**Task brief**
Below are some records; find each line that carries the word "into" and copy it.

#### Entries shown

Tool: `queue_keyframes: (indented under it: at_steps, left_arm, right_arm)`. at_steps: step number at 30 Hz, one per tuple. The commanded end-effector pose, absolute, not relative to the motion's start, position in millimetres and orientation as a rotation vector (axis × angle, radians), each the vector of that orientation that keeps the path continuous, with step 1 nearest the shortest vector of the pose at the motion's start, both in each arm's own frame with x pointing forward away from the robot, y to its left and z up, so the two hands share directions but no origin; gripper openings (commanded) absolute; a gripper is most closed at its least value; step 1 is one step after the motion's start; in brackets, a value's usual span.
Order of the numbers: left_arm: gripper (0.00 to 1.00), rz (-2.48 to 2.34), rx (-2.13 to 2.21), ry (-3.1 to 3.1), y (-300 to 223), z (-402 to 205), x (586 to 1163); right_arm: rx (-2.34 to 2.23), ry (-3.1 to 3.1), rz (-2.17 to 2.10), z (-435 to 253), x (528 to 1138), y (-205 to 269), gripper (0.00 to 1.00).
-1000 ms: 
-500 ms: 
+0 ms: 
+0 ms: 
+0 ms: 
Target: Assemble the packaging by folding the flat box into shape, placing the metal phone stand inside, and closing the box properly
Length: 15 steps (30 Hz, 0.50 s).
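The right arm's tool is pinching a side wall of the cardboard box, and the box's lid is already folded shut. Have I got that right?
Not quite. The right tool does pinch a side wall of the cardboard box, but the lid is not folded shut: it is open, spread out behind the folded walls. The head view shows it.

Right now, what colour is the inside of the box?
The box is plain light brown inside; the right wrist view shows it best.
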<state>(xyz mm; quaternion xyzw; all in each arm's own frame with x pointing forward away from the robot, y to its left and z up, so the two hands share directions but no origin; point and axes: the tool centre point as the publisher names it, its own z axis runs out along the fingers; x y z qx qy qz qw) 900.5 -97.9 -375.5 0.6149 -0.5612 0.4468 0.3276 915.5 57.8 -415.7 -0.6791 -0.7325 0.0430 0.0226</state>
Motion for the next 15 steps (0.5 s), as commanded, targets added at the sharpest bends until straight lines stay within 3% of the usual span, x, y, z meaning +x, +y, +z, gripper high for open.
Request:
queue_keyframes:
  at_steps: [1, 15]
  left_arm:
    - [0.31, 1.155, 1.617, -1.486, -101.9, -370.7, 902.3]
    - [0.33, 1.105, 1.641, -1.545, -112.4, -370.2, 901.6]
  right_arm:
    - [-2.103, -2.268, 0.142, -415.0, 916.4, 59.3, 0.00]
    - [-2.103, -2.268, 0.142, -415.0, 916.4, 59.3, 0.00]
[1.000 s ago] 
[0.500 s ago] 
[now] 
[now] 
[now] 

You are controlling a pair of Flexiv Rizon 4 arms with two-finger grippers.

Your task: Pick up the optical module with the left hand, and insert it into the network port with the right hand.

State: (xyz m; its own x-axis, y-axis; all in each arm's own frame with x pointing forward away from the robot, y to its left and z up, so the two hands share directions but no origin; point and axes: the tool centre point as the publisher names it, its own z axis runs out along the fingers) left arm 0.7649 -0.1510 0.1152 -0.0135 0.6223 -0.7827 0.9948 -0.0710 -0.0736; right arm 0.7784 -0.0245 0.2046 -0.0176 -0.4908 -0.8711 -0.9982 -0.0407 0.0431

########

**Your response**
Target: Assemble the packaging by folding the flat box into shape, placing the metal phone stand inside, and closing the box properly
Your task: Pick up the optical module with the left hand, and insert it into the network port with the right hand.

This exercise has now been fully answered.